If a line in the records below holds the string "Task", count it; give only the total.

Top of EXCERPTED RECORDS

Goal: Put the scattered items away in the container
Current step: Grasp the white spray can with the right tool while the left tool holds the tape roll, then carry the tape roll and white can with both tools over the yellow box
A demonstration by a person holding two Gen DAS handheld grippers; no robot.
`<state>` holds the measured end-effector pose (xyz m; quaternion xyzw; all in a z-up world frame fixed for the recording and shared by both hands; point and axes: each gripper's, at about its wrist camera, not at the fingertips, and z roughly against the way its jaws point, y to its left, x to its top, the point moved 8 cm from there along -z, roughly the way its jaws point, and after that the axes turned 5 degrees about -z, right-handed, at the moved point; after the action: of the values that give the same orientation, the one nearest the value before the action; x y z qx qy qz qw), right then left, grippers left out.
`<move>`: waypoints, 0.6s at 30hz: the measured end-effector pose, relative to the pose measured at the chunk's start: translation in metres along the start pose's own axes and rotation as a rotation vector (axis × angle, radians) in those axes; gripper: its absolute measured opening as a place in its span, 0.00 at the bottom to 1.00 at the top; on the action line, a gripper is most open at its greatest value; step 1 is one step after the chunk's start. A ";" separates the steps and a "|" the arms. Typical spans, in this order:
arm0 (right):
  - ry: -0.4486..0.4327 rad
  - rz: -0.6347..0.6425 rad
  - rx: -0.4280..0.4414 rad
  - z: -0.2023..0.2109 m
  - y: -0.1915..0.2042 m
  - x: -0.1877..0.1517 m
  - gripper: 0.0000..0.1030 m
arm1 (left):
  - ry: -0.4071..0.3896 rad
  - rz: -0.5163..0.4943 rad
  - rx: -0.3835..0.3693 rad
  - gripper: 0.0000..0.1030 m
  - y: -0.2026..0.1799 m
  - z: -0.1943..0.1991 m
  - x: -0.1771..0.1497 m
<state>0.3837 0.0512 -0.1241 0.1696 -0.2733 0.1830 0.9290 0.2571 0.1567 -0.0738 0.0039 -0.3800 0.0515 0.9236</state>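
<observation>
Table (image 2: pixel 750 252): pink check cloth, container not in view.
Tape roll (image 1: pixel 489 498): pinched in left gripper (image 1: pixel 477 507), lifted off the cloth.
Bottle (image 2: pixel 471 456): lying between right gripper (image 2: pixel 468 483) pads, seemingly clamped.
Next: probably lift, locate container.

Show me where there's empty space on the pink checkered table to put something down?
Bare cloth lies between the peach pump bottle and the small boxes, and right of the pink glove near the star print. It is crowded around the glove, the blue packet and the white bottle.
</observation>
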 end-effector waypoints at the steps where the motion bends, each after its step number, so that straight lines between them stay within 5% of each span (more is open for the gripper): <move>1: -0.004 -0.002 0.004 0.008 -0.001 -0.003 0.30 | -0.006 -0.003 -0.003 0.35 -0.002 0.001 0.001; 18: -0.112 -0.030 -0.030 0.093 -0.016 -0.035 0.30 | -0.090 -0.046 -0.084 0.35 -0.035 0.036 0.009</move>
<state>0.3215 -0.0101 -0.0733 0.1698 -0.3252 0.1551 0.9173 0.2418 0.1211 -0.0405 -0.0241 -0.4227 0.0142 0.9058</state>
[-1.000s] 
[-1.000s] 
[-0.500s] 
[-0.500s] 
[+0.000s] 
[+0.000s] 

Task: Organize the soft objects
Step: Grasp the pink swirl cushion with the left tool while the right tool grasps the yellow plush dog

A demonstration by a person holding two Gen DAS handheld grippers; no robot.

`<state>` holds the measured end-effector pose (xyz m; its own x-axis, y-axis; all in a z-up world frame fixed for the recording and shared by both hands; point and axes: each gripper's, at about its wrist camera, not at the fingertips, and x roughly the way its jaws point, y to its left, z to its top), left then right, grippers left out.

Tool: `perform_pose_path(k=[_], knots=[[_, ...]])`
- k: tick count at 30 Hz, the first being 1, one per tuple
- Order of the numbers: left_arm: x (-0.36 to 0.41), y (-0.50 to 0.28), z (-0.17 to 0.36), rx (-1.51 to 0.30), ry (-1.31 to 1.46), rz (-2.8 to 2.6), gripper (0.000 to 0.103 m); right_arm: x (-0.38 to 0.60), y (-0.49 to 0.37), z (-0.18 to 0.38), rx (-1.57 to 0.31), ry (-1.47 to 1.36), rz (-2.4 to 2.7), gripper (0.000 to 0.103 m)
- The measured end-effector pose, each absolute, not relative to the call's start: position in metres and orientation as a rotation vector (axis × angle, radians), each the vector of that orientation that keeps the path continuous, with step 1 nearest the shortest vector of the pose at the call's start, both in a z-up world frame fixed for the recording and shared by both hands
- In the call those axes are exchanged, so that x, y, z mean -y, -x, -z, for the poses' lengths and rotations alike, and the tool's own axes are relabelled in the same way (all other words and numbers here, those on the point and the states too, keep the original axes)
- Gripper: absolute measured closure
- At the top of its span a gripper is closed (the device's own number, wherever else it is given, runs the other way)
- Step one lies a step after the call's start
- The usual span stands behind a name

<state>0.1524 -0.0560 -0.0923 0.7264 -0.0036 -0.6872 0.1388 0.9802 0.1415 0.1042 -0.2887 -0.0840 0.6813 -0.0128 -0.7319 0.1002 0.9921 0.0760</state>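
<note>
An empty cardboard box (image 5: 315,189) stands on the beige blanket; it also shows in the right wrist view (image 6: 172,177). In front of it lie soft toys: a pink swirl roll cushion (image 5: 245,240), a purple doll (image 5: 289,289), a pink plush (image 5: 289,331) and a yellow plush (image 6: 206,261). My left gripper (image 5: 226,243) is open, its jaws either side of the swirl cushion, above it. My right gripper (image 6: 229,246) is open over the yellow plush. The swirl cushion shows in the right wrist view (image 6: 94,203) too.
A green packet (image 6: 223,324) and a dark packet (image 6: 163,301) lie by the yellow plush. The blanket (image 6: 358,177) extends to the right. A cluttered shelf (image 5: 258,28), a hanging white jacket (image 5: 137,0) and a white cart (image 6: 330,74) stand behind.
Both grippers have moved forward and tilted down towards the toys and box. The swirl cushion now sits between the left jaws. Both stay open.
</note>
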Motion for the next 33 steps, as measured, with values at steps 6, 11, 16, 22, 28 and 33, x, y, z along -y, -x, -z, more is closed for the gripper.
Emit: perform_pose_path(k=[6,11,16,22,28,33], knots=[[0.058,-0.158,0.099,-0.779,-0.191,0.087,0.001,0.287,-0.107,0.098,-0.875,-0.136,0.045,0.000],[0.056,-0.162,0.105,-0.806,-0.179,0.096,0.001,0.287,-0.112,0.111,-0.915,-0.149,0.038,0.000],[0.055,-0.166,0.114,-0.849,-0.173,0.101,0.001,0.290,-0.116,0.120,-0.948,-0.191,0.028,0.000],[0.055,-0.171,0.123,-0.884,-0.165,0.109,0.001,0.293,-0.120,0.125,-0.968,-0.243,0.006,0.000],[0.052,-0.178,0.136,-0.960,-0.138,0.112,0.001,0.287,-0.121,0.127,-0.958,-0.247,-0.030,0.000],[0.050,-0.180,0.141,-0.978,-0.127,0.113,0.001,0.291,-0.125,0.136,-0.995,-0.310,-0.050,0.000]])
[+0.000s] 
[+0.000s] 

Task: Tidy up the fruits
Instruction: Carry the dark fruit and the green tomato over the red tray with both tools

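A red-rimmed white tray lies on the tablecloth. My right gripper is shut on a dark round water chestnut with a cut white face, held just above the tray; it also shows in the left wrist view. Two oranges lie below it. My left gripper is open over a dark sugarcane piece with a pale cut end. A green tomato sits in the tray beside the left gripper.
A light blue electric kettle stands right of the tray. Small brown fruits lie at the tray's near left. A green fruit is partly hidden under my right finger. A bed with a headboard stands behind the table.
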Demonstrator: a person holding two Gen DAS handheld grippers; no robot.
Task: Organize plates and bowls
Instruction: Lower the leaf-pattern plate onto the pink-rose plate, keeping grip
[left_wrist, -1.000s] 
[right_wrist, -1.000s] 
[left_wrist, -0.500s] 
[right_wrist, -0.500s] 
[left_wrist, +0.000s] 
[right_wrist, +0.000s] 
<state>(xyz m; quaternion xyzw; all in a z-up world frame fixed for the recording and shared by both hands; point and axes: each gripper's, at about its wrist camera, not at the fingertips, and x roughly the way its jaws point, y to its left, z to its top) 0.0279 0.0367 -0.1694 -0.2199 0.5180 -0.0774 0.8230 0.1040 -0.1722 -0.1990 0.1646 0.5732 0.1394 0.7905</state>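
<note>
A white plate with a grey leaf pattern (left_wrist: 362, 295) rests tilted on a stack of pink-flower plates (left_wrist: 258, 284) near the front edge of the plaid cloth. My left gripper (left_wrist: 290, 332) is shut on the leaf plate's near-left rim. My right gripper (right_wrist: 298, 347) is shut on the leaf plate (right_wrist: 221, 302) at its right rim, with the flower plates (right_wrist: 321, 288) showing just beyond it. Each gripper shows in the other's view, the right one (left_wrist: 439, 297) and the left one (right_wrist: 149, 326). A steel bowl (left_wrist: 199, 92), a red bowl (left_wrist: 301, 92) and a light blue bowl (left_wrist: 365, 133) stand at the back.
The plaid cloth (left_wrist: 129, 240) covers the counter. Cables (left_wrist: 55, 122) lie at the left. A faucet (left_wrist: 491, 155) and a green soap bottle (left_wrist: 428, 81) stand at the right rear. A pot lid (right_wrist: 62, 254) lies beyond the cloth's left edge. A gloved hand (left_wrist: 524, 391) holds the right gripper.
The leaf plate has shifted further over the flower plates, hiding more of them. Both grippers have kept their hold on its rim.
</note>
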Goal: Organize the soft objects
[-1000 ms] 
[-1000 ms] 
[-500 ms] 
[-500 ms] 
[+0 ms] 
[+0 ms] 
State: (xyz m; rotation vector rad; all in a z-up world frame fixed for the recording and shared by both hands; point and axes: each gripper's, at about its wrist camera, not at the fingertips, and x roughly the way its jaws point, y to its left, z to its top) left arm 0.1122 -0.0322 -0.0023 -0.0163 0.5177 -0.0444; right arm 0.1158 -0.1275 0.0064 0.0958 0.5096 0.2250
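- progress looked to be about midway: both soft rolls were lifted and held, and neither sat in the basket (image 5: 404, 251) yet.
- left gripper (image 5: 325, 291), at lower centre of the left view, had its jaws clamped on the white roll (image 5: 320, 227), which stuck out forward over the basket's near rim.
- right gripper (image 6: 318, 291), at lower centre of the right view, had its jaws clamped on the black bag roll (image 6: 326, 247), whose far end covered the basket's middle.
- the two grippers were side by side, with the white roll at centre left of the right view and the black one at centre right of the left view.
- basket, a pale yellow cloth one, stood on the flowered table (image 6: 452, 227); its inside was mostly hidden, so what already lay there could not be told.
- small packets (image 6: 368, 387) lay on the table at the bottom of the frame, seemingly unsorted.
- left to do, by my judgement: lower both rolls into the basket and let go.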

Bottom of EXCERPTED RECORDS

**EXERCISE RESPONSE**
3